• Description of the task
Using the listing below, set down exactly the lines from the one that contains "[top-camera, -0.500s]" through the one that contains "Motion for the", with no pictures.

• Supplied data
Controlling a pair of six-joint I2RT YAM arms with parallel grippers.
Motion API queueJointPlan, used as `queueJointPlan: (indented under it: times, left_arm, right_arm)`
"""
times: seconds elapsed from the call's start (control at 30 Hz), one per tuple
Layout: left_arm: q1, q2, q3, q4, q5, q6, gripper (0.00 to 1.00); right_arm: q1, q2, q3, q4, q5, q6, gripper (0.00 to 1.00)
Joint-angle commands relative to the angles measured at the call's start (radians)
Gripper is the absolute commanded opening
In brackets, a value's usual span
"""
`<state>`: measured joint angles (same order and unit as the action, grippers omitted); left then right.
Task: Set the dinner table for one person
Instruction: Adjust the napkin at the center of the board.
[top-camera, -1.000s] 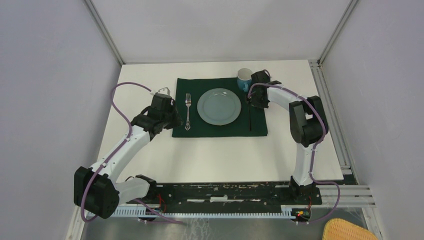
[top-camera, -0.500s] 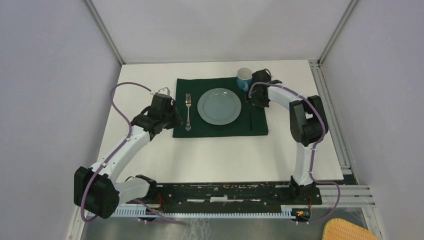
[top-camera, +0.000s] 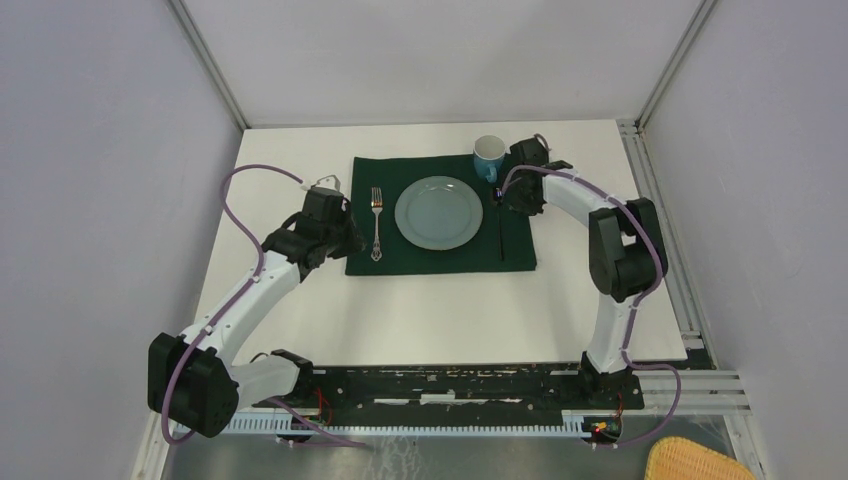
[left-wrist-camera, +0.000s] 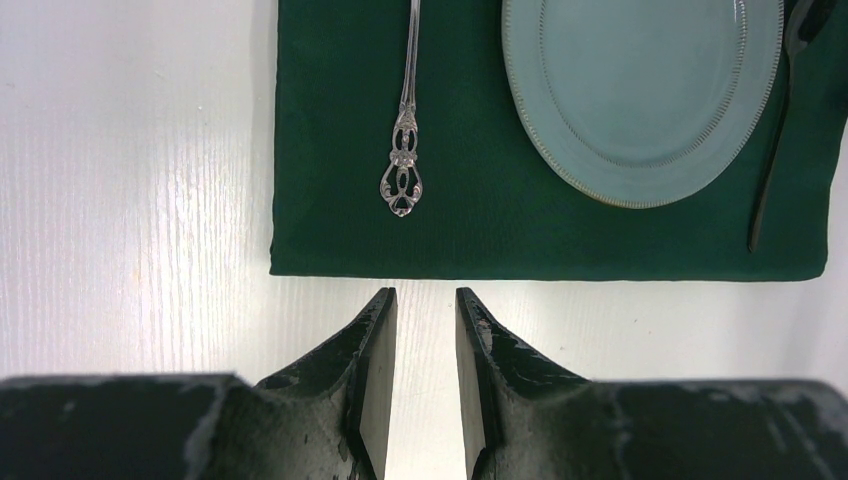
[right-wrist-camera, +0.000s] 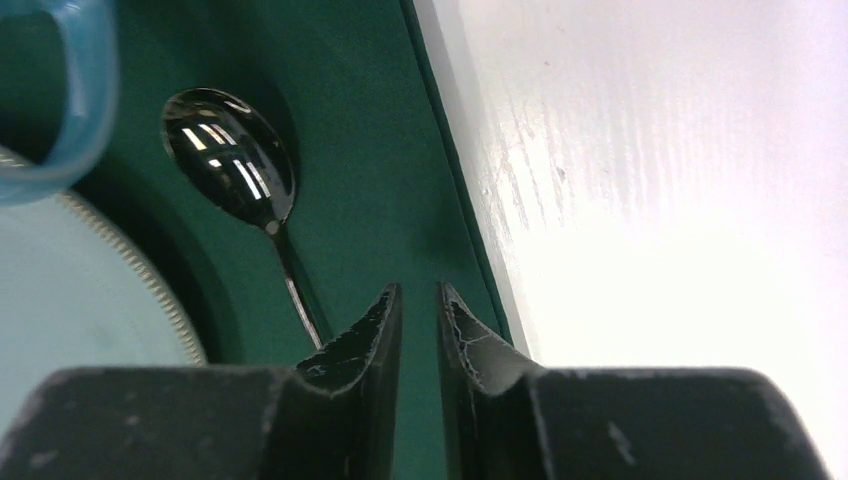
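Underlying left fingers (left-wrist-camera: 375, 345) (parted): dinner table (left-wrist-camera: 130, 200)

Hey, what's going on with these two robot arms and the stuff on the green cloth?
They are setting a place for one on the dinner table. A green cloth carries a plate, with a fork on its left, a dark spoon on its right and a blue mug by the far right corner. The right hand hovers over the spoon's handle, jaws slightly apart, empty. The left hand hangs open beside the cloth.
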<state>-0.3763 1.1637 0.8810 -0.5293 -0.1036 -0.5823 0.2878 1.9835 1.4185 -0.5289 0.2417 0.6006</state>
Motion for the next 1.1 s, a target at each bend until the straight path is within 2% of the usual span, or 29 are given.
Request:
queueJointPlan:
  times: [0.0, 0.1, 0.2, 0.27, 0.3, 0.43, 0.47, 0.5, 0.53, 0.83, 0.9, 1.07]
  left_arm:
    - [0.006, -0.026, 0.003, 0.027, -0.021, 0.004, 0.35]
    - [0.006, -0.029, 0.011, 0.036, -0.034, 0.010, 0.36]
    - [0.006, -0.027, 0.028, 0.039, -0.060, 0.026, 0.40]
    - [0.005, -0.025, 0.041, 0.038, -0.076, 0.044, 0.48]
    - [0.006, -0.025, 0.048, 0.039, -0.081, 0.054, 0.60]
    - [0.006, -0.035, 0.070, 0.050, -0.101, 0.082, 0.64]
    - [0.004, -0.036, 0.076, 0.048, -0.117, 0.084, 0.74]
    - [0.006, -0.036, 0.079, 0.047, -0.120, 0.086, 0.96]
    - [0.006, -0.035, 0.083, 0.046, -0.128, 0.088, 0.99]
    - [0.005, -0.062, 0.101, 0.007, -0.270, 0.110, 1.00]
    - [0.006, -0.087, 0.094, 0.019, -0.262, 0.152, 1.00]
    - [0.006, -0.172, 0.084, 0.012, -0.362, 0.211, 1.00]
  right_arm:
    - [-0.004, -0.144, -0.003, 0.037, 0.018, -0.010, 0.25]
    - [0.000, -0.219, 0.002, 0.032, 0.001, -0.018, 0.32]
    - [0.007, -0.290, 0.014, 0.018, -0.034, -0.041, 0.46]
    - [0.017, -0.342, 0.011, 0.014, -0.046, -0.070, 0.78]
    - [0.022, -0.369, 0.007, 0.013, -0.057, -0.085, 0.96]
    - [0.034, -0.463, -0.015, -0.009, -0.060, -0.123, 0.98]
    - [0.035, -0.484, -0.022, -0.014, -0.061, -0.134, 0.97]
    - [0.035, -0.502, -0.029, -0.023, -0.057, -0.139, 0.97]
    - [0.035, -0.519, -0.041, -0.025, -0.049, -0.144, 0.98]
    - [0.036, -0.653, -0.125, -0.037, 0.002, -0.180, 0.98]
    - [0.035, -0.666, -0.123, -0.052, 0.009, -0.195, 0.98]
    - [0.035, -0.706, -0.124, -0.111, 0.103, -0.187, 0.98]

• Answer area
[top-camera, -0.500s] 
[top-camera, +0.000s] 
[left-wrist-camera, +0.000s] 
[right-wrist-camera, +0.000s] 
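Underlying left fingers (left-wrist-camera: 375, 345) (parted): dinner table (left-wrist-camera: 130, 200)

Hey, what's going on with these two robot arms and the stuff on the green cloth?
They are setting a place for one on the dinner table. A green cloth carries a plate, with a fork on its left, a dark spoon on its right and a blue mug by the far right corner. The right hand hovers over the spoon's handle, jaws slightly apart, empty. The left hand hangs open beside the cloth.
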<state>-0.3763 1.1637 0.8810 -0.5293 -0.1036 -0.5823 0.2878 1.9835 1.4185 -0.5289 0.2417 0.6006</state>
Motion for the next 1.1 s, a target at each bend until the straight path is within 2% of the usual span, or 29 are given.

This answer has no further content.